Differences Between Parameters and Arguments (Visual Basic)

In most cases, a procedure must have some information about the circumstances in which it has been called. A procedure that performs repeated or shared tasks uses different information for each call. This information consists of variables, constants, and expressions that you pass to the procedure when you call it.

To communicate this information to the procedure, the procedure defines a parameter, and the calling code passes an argument to that parameter. You can think of the parameter as a parking space and the argument as an automobile. Just as different automobiles can park in a parking space at different times, the calling code can pass a different argument to the same parameter every time that it calls the procedure.

A parameter represents a value that the procedure expects you to pass when you call it. The procedure's declaration defines its parameters.

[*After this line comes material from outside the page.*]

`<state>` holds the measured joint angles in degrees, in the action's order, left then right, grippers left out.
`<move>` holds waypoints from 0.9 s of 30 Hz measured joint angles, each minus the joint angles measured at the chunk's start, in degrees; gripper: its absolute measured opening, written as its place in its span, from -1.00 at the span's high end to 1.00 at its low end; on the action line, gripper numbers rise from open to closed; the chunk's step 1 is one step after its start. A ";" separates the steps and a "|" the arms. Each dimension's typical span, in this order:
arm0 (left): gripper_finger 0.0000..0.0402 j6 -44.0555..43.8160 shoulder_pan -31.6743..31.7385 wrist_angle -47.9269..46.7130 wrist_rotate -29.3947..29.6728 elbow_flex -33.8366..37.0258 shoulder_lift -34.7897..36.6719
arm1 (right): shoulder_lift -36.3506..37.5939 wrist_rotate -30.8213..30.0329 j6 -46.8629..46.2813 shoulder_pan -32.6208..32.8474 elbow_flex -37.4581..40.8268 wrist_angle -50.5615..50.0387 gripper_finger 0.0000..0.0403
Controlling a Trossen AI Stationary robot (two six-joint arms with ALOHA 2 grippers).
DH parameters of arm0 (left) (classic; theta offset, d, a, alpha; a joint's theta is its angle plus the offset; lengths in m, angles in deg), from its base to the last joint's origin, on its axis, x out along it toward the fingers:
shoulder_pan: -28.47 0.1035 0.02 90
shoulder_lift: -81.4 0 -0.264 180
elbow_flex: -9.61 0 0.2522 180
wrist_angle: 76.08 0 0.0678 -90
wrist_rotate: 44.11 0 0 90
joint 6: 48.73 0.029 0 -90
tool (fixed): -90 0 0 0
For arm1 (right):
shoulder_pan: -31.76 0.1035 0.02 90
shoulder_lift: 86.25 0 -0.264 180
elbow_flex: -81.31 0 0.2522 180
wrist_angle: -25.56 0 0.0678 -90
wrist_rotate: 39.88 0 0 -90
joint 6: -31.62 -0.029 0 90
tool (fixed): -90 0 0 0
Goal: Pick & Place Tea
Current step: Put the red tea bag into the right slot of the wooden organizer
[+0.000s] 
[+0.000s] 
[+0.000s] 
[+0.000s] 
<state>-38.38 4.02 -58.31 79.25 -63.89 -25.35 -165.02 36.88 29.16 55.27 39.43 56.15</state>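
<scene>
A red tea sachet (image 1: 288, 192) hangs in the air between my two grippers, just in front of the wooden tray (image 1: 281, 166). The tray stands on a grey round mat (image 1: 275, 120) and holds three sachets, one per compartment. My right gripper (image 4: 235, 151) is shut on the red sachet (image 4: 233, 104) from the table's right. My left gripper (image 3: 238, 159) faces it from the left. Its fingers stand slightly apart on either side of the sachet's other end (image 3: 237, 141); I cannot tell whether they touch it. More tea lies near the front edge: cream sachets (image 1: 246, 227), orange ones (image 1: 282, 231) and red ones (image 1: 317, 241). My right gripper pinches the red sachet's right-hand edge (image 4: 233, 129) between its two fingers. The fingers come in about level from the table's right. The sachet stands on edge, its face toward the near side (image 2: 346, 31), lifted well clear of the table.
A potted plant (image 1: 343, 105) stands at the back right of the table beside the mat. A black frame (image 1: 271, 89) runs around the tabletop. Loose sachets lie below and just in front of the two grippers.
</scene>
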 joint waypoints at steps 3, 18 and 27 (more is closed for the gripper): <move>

When you define a Function or Sub procedure, you specify a parameter list in parentheses immediately following the procedure name. For each parameter, you specify a name, a data type, and a passing mechanism (ByVal (Visual Basic) or ByRef (Visual Basic)). You can also indicate that a parameter is optional. This means that the calling code does not have to pass a value for it.

The name of each parameter serves as a local variable in the procedure. You use the parameter name the same way you use any other variable.

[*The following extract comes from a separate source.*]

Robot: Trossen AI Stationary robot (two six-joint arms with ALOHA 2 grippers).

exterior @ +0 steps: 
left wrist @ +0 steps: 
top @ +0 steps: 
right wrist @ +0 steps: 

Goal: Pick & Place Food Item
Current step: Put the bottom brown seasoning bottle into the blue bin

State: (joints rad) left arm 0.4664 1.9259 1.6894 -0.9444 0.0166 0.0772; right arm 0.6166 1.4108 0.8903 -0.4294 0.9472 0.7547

An argument represents the value that you pass to a procedure parameter when you call the procedure. The calling code supplies the arguments when it calls the procedure.

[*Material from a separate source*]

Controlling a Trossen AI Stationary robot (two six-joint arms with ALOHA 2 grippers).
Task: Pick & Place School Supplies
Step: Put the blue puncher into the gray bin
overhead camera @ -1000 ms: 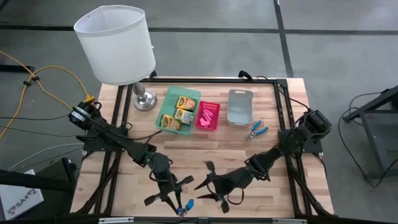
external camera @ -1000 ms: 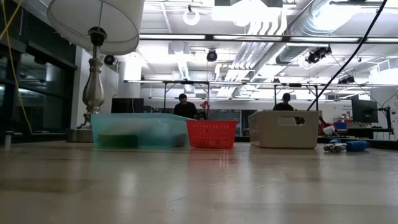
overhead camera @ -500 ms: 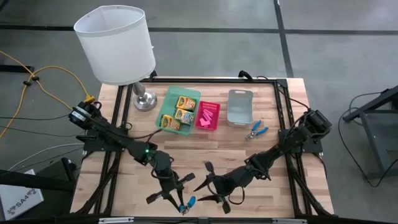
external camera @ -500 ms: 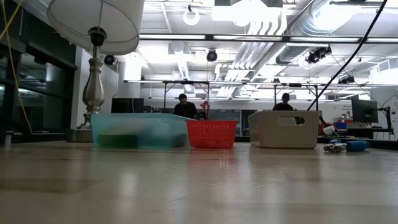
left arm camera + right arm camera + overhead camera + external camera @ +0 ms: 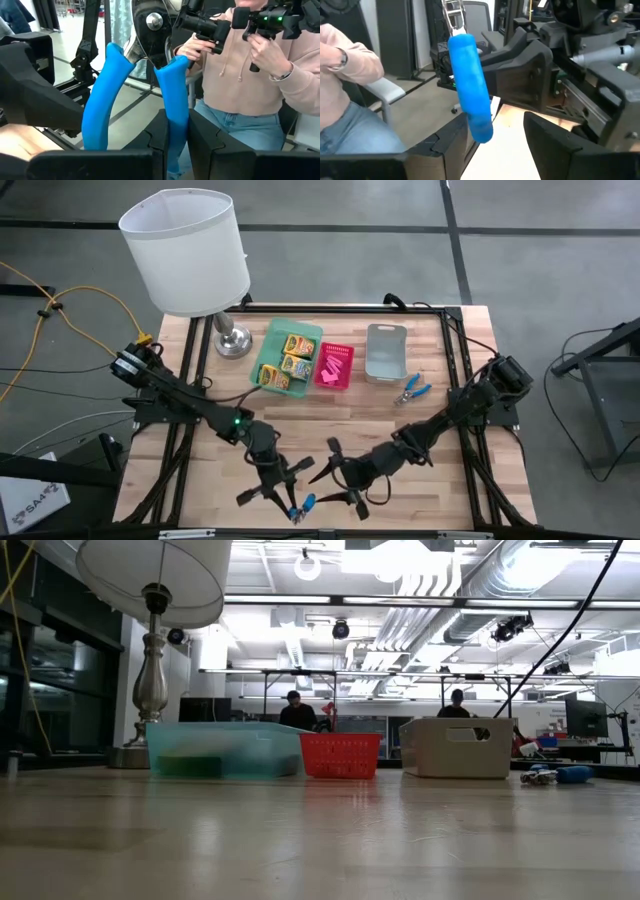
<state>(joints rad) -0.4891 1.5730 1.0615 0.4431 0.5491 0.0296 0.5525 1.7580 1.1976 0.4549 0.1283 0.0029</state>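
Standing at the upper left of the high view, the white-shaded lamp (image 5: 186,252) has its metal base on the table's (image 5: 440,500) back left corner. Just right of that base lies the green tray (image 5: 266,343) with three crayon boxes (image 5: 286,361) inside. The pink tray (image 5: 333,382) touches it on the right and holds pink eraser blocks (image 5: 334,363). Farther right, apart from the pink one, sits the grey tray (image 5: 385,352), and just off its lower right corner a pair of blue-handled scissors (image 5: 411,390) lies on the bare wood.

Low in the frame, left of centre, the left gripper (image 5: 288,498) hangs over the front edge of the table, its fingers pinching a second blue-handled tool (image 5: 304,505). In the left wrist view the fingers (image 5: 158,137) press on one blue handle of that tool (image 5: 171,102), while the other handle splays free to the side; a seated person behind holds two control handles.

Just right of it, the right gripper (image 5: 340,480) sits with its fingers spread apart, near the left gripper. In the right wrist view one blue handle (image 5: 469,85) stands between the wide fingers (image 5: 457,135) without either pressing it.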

When you call a Function or Sub procedure, you include an argument list in parentheses immediately following the procedure name. Each argument corresponds to the parameter in the same position in the list.

In contrast to parameter definition, arguments do not have names. Each argument is an expression, which can contain zero or more variables, constants, and literals. The data type of the evaluated expression should typically match the data type defined for the corresponding parameter, and in any case it must be convertible to the parameter type.